Due to the harsh nature of the rally, the costs aren't cheap. There is a 10,000 Euro entrance fee for each vehicle that wants to compete. Also if support vehicles are wanted, they are an extra 8,000 Euro each. A deposit of 2000 Euro must be paid as a guarantee, to be refunded a few months after the rally has been completed (these costs are for the upcoming rally, beginning January 1, 2003).

Other expenses include:

  • GPS: 500 Euro for cars and trucks and 375 for bikes. A 800 Euro guarantee must be paid, to be refunded on return of the equipment at the end of the rally.
  • Distress Beacon: Hire cost of 300 Euro. Deposit of 1220 Euro must be paid as a guarantee of return after the rally.
  • Fuel: For bikes, fuel will be provided at each special stage and each bivouac on African stages at a cost of 1220 Euro. For cars, fuel will be provided where no local fuel stations are on the route. These costs depend on the type of fuel.
  • Visas: These depend on your nationality and how much the cost is in your home country. Visas are required for each of the 5 countries passed through.
  • Boat crossing from Spain to Tunisia: Bikes: 200 Euro, Cars: 1000 or 1300 Euro depending on car length, Trucks: from 2150 to 4400 Euro depending on length.
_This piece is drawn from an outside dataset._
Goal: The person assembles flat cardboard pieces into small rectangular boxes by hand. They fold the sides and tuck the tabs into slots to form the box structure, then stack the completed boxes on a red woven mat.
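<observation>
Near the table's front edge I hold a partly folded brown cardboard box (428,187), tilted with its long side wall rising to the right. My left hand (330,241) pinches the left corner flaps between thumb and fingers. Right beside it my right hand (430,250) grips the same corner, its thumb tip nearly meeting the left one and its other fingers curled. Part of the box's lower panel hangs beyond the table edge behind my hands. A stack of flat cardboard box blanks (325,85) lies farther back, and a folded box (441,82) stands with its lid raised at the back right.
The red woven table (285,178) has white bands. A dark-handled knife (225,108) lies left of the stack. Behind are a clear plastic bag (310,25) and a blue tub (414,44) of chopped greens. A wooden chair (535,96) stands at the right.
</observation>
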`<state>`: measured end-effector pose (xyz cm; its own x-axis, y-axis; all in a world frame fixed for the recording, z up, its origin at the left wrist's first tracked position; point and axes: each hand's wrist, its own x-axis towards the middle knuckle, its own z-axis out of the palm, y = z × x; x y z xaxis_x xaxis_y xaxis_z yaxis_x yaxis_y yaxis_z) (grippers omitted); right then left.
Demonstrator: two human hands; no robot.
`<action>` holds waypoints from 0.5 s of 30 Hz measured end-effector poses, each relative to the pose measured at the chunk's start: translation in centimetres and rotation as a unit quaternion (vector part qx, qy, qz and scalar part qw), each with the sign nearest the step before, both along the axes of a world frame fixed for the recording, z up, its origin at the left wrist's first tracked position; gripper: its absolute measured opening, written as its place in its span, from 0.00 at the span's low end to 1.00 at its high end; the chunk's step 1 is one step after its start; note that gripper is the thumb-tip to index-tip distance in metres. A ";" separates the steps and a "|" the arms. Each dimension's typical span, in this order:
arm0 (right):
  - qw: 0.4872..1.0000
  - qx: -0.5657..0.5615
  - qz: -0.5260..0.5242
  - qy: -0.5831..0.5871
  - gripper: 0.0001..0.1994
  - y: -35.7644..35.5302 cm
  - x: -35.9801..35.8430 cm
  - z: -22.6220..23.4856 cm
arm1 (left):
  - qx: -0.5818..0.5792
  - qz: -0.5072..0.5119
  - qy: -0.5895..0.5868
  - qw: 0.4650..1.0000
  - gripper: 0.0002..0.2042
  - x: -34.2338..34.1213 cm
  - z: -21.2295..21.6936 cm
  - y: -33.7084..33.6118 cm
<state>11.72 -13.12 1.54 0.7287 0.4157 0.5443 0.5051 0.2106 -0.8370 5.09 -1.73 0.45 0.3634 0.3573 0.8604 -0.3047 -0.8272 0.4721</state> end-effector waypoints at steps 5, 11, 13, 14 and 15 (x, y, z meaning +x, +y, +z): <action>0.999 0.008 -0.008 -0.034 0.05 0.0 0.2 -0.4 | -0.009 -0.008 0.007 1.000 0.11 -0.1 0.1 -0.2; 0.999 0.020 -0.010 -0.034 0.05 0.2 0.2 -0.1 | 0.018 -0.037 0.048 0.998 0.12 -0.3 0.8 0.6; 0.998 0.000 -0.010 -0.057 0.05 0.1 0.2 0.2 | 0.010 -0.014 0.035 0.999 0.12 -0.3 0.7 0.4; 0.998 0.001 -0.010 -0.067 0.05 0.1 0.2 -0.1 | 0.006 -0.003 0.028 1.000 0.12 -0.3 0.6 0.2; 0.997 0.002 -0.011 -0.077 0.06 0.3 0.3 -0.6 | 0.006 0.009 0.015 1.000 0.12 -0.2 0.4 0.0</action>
All wage costs for technical staff are paid by sponsors.

So with those costs, entrants are looking at a cost of 19,800 Euros, plus Visas and fuel for cars with 1 assistance truck. Add fuel and visas and you may well be looking at 25,000 to 30,000 Euros. For bikes with 1 assistance truck the cost is around 19,000 plus visas.

While this is a lot of money, apart from the experience of a lifetime, there is also substantial prize money on offer.

  • First year Bike Riders: Prize money for the highest ranked amateur bike rider is set at 15 500 Euros. This is in addition to other prize money for other classifications.
  • First year Car Drivers: Total of 76,000 Euros, to be rewarded in the form of daily bonuses to the group winners as well as at the end of competition.
  • A reserve amount of 77,000 Euros is for any amateurs that manage to arrive in Dakar (or whatever the finishing city is).

Prize money for the professional classes either hasn't been worked out, or has yet to be uploaded.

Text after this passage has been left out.